Return the data below exactly, please, but drop the pictures.

━━━━━━━━━━

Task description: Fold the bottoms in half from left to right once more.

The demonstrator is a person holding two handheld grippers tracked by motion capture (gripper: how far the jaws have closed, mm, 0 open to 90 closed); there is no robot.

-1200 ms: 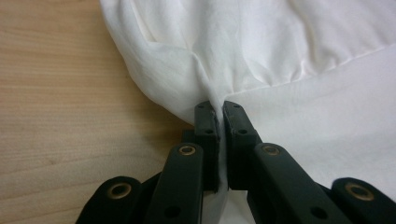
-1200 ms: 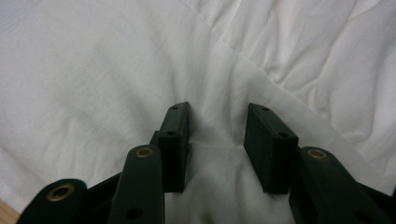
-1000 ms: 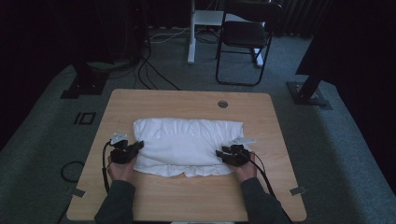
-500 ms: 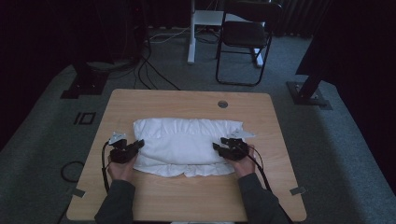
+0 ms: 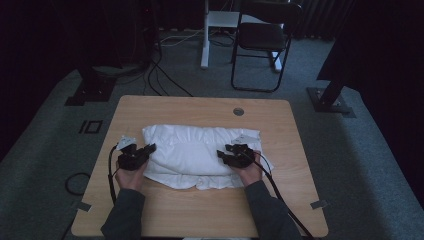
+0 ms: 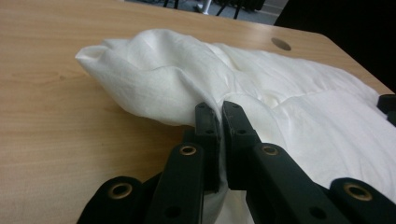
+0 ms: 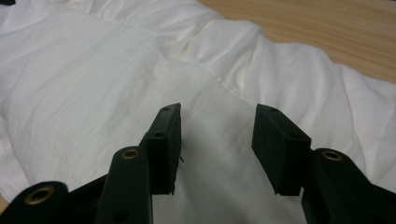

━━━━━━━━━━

ANSWER TO THE EXERCISE »
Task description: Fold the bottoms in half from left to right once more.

The demonstrator is a person holding two handheld grippers tracked by motion capture (gripper: how far the jaws have closed, mm, 0 open to 90 closed); there is no robot.

-1200 ms: 
-1200 ms: 
-1000 ms: 
-500 ms: 
+0 ms: 
+0 ms: 
+0 ms: 

No additional output will be produced.